Gold Mine High in the Rockies
With my daughter Michelle and grandson Ross, I drove high up into the foothills of the Rockies about 9,000 Feet in elevation between the two old mining towns of Idaho Springs and Central City, Colorado. We noticed a sign "Gold Mine Tours" and quickly descended a winding dirt road that led to Hidee Mine at the lower end of a wee mining town with an Assay Office, and a log cabin store with various minerals for sale.
We walked down to the Assay Office to speak with a stubble-bearded guide named John who looked a bit like a young Henry Fonda. He asked me if I was a senior citizen to which I answered yes. He then asked if I had served in the military to which I said yes--the U.S. Navy during the Berlin Wall and later the Cuban Missile Crises, and he gave me a double discount as he did with my young grandson, Ross. My daughter had to pay the regular tour price that totaled a very reasonable deal for the three of us for a one hour tour underground.
He then had us sign accident waiver forms in the remote case of injury and gave us each a yellow raincoat and a hard hat. Others came to join the tour of a damp and chilly mine having a temperature of 50 degrees as opposed to the outside temperature of 85 degrees.We followed John into the well-lighted Hidee Mine. Why "Hidee" I asked. He explained that the original owner of the mine had a last name that began with "D." To distinguish between the two mines he owned, one lower, one higher, they were named Lodee and Hidee. The miners began digging and blasting operations back in 1859 when Colorado was part of the Kansas Territory. (Colorado became a state in 1876).

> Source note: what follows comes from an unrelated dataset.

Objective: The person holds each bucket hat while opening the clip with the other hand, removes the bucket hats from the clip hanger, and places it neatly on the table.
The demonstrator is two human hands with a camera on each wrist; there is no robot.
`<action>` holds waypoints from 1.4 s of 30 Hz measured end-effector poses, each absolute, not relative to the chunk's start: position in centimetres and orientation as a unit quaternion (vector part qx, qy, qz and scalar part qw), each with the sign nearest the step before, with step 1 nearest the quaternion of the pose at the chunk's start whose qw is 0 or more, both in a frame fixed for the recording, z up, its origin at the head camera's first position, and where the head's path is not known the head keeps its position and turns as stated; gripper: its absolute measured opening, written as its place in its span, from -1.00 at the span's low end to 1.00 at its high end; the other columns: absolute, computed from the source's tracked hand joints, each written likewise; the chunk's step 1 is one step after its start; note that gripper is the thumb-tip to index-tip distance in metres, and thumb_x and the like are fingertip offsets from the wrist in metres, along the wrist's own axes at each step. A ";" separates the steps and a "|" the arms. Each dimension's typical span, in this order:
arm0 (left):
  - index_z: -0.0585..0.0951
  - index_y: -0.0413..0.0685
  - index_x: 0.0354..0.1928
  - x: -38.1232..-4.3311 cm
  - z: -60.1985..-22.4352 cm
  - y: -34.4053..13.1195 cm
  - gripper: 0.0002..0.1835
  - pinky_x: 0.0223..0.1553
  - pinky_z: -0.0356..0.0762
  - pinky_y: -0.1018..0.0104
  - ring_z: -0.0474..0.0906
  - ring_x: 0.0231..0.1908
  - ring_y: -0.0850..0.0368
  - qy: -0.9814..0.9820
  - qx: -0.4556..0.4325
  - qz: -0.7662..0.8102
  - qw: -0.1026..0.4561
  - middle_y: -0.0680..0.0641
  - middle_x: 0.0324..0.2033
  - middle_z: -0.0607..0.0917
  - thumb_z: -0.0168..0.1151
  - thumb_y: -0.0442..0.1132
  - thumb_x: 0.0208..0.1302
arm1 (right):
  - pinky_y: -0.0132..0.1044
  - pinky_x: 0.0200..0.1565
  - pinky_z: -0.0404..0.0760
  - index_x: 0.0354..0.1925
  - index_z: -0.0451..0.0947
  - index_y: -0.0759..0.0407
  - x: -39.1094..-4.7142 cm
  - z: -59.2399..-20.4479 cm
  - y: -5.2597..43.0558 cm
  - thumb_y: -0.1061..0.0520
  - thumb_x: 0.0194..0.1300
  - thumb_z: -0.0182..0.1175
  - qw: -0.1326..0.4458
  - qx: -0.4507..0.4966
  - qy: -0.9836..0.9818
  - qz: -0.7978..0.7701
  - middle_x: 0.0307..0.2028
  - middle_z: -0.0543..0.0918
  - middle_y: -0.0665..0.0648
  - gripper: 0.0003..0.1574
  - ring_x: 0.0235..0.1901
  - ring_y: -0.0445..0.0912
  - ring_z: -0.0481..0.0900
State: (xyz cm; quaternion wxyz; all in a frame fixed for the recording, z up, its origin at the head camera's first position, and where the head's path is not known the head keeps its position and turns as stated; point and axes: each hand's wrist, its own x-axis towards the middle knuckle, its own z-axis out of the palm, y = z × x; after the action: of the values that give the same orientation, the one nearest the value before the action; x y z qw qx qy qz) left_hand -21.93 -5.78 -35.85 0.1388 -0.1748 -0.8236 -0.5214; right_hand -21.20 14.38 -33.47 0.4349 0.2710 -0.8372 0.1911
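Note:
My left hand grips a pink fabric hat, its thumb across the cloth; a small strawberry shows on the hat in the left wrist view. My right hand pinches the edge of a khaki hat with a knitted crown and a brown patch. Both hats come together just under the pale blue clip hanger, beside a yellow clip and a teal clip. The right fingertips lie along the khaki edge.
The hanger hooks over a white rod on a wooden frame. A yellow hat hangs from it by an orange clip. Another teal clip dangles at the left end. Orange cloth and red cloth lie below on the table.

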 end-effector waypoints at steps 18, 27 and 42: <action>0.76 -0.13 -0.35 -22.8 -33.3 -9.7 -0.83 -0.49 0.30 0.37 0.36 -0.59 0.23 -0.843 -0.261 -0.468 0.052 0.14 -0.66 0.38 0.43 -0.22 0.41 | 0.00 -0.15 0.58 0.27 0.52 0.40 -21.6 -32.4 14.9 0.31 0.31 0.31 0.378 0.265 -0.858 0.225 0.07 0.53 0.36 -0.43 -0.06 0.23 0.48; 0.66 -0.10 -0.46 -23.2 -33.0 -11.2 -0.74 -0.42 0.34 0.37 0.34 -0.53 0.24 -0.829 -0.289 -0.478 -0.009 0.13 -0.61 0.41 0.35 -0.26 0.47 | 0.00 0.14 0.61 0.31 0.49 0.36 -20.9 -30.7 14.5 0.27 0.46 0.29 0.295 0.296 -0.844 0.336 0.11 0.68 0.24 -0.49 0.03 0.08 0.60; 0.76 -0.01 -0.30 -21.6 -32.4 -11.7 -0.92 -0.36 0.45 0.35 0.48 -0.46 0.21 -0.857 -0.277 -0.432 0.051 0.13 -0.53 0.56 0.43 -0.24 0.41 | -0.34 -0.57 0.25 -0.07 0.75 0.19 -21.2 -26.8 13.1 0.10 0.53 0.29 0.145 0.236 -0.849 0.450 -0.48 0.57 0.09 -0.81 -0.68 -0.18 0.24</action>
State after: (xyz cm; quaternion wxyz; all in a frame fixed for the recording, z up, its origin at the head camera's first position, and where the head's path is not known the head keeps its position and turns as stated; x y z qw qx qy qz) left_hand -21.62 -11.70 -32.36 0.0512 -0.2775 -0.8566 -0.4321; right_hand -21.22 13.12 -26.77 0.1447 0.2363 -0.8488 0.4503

We all plodded deeper into the chilly mine to stop at a wee statue of a Tommyknocker--a folkloric sprite who brings luck to miners most of the time. John said he wasn't superstitious at all, but one time he happened to be next to this wee Tommyknocker when a stone fell from the ceiling of the mine to fracture its leg. Later that day, his good friend and fellow worker fractured the same leg as the Tommyknocker statue!
We proceeded deeper into the mine to see a sulfur vein, a tell-tale sign that gold or silver or copper would also be present somewhere nearby within the mine. He showed us a rich vein of copper above our heads. But copper was not the objective of the Hidee Mine; miners searched for gold by pounding holes into the hard rock to set explosives and run back to safety. After the explosion, they examined pieces of rock for gold--if none was found, they repeated the process until gold bits came into view.
Out came their mallets and chisels to be used by miners to pound into rocky cracks to look further for hidden gold. With luck, they'd strike it rich. We proceeded down flights of stairs lower and lower into the mine until we reached a dead end. Each of us was provided with a mallet and chisel to pound into the walls until a chunk of rock came loose. Sometimes the chunks sparkled with tiny nuggets, but most of the time there was nothing much.
I began to feel just a tad claustrophobic but quickly overcame it by busying myself with chiseling away next to my grandson and daughter. Almost an hour seem to vanish all too quickly 600 feet deep into Hidee Mine. When John saw that we all had interesting bits of rock, he provided us with plastic sacks to carry them out into the bright sunshine of a Colorado blue sky.
It was refreshing to smell the pungent air of a pine forest and hear western song sparrows chirping away. We thanked John and said our goodbyes after one of the more unique days of my life.